Bryan Robbins took the stage after a brief break for lunch. He spoke about REAP- Rural Energy for America Program which has grant and loan opportunities for Ag producers and small businesses located in Rural areas. To find out more information Bryan stated that reaching out to the USDA Development Energy Coordinator is the first step. Also, small businesses are welcome to reach out to our local Small Business Administration liaison Jenny Fowler.

Mitch Frazier, Chief Executive Officer of Agrinovus Indiana presented “What’s Ahead: 3 Trends Shaping The Future of Food and Ag.” Mitch spoke about how the agriculture industry plays a key role in shaping the state, national, and global economy. He stated that to ignite change and move forward we must bring the government and agriculture industry together. He stated that in 2018 Agriculture Bioscience brought 52 billion dollars into the economy, then in 2021 that grew to 58.1 billion dollars. Mitch stated that this accounts for every food/agriculture business “From the farmer’s gate to your plate.” He then went into the 3 trends which are 1. Tightening economy fuels innovation, 2. Artificial Intelligence from hype to help, and 3. Bioeconomy becomes a growth engine.

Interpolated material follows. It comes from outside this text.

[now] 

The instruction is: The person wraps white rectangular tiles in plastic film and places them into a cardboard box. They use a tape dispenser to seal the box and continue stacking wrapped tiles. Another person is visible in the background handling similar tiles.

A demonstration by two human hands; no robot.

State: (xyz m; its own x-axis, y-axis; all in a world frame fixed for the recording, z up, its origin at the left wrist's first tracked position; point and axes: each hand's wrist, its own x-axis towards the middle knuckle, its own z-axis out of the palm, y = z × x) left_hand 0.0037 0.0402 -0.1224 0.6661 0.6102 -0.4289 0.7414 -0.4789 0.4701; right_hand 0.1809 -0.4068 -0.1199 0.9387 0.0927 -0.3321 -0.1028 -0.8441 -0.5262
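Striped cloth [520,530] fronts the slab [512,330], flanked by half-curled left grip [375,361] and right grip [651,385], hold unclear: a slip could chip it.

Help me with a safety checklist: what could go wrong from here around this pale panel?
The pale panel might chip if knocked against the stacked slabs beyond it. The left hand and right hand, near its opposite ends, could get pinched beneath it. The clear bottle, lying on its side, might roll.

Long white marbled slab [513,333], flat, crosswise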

Professor Peter Schubert, Director of Richard G. Lugar Center for Renewable Energy, spoke about Spent Animal Bedding to Energy. Robert stated that Indiana is #1 in US duck production, however not many eat the duck so it is a major export. He states that in Indiana there are 15,000,000 ducks raised which equals 3 ducks per 1 Hoosier. He has developed a piece of machinery that would take the duck waste and turn that into an energy source. He has received five patents for this machine and process. He is working with design experts and investors to bring the machine to market. Many in the crowd asked questions and wanted more information on the machine and what it takes to take from a design to market to ensure that it runs without issues. He is focused on taking waste and turning that into cost savings for the farmer.

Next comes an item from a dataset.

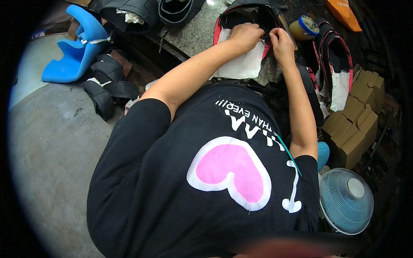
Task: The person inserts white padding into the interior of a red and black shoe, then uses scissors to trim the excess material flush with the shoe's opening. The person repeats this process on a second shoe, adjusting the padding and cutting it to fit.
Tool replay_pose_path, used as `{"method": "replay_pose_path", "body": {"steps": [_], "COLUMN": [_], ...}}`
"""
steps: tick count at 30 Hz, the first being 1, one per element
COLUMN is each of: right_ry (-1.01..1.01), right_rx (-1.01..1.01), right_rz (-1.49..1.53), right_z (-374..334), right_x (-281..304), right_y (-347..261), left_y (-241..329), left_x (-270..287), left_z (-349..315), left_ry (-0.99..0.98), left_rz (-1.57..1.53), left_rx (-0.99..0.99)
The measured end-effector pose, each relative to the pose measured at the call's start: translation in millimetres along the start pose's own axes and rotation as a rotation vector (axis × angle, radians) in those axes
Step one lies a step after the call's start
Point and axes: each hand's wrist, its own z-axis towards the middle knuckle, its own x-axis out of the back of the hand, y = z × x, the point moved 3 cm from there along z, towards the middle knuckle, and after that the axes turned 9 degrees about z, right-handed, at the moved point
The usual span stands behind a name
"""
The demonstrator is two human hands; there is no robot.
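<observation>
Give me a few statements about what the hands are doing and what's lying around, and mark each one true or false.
1. Both hands rest on the black and red piece on the stone bench. True.
2. The left hand holds the round tin. False: the tin stands apart, right of the right hand, and no hand touches it.
3. White paper lies under the hands. True.
4. The blue moulded form sits on the bench between the hands. False: it lies on the floor, far to the left.
5. A fan stands at lower right. True.
6. The cardboard boxes are stacked on the left. False: they are on the right.
</observation>
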Motion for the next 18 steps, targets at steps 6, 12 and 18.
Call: {"method": "replay_pose_path", "body": {"steps": [6, 12, 18], "right_ry": [0.107, 0.083, 0.104], "right_rx": [0.060, -0.325, -0.364], "right_rz": [-0.065, 0.026, 0.281], "right_z": [-35.0, -42.8, -53.5], "right_x": [8.0, -8.6, -31.1], "right_y": [-34.2, -24.6, -7.5], "left_y": [-14.8, -13.5, -16.4], "left_x": [-4.4, -6.7, -11.7], "left_z": [8.1, 8.4, 14.0], "left_ry": [-0.067, -0.026, 0.013], "left_rz": [-0.149, -0.125, -0.110], "left_rx": [0.000, -0.001, 0.143]}}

Bryan Robbins came back to the stage and thanked everyone. The Conference was adjourned. After the meeting, I had an opportunity to speak with Dawn Lowe, Executive Director of Greensburg Decatur County Chamber of Commerce. I asked her how she felt the chamber plays a part in the agriculture future of Decatur County. Dawn said, “The GDC Chamber exists to support the business community by providing resources, leadership, platform and networking opportunities, marketing, and more to its members. The agricultural industry is one of the largest industry sectors of our membership, along with our region in general so we take great pride in working closely with those members to learn about advancement opportunities both within their industry and at their specific locations. As they grow and learn, we will walk alongside them, educating ourselves and others to better support one another. These advancements also bring potential new companies to our area that we are excited to support as well!”

I also had the opportunity to speak with Deanna Burkart, Decatur County Council Member, and asked her what was the reason that she was attending this conference. She replied, “I’m attending the Ag Conference as a 5th-generation Decatur County farmland owner. This event highlights the strength of our community. Agriculture is not just a part of our past, but a big part of our future! Staying in the know about future opportunities in Science and Agriculture will help to better create a strong vision for the future of our community.”